Continuous Integration

I've made some progress on the coding side. I have AR parsing the bet confirmation screen and creating my own Ticket object from that. I'm quickly learning how to use git, at least for my minimal needs.

Like I said in a previous post, I'm kind of a stickler for end-to-end. Maybe to a fault. I like to thing about deployment up front, and I always, ALWAYS want my build to be green. So today I'm looking into Travis, which is an automated CI tool that's tightly integrated with github.com

I just want a build to fire on some server somewhere when I check in. I want it to run my unit tests. I want it to report green/red (success/fail). That's it.

Speaking of unit tests. I spent some time yesterday looking into unit testing capability in IntelliJ with Android. Coming from the VS/.NET world, I am pretty comfortable with MSTest, and I've used nUnit also. In that world, the test project was always its own assembly.

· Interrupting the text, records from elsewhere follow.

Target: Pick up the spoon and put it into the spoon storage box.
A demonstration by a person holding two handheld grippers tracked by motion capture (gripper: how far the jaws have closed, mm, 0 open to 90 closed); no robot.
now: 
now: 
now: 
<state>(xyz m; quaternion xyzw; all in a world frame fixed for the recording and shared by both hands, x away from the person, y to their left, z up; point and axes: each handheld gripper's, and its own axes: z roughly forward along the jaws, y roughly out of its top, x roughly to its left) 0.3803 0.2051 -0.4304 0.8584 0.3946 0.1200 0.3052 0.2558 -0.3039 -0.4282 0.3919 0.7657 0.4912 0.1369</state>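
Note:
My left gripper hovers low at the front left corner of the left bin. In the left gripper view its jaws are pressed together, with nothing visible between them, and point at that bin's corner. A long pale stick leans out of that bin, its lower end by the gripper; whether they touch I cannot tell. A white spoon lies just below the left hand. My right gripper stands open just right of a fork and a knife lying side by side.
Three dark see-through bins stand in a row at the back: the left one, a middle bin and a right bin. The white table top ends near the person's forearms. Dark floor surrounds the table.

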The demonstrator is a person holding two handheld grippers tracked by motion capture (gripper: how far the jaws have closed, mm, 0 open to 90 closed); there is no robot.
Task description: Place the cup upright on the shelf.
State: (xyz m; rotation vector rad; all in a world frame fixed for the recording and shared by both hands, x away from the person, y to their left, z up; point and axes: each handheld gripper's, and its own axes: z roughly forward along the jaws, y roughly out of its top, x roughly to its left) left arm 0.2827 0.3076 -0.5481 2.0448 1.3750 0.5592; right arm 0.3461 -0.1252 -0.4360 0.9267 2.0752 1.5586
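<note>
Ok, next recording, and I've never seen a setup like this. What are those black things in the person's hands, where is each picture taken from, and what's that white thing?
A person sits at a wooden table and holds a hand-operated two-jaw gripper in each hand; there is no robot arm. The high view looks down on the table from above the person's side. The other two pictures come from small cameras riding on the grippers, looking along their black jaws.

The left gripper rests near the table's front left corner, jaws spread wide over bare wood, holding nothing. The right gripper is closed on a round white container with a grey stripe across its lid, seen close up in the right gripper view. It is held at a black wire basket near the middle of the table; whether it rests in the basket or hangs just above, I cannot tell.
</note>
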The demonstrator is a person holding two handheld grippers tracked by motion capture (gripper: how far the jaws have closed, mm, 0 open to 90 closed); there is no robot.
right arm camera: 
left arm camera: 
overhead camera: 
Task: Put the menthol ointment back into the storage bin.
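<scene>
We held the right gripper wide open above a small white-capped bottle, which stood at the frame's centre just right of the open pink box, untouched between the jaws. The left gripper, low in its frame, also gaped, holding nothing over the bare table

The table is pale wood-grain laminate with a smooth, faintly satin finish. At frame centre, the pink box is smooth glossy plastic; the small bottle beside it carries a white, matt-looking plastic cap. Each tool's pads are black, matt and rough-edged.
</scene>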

In the Java world, a project is the big container (like a solution in VS), and the module is an assembly (like a project in VS). Anyway, in the Android world, a test module has a lot of scaffolding to actually run your tests on the emulator Dalvik VM. It is meant to test Activity, Service, etc. The core building blocks of an Android app.

Well, I was writing parsing code in Java (take Android out of the equation for now). I just want to quickly run the unit tests as an entry point into my parsing class. So I opted for a JUnit test over the Android Test. The biggest benefit here being speed. Anything relating to the Dalvik VM is excruciatingly slow. The JUnit test fixture is much more analagous to MSTest. You just decorate your test methods with a @Test attribute, and run the tests. Super nice.

So with football season upon us, I'm trying to get something in place. I want to share my app with some friends who bet on Android using William Hill and see what they think.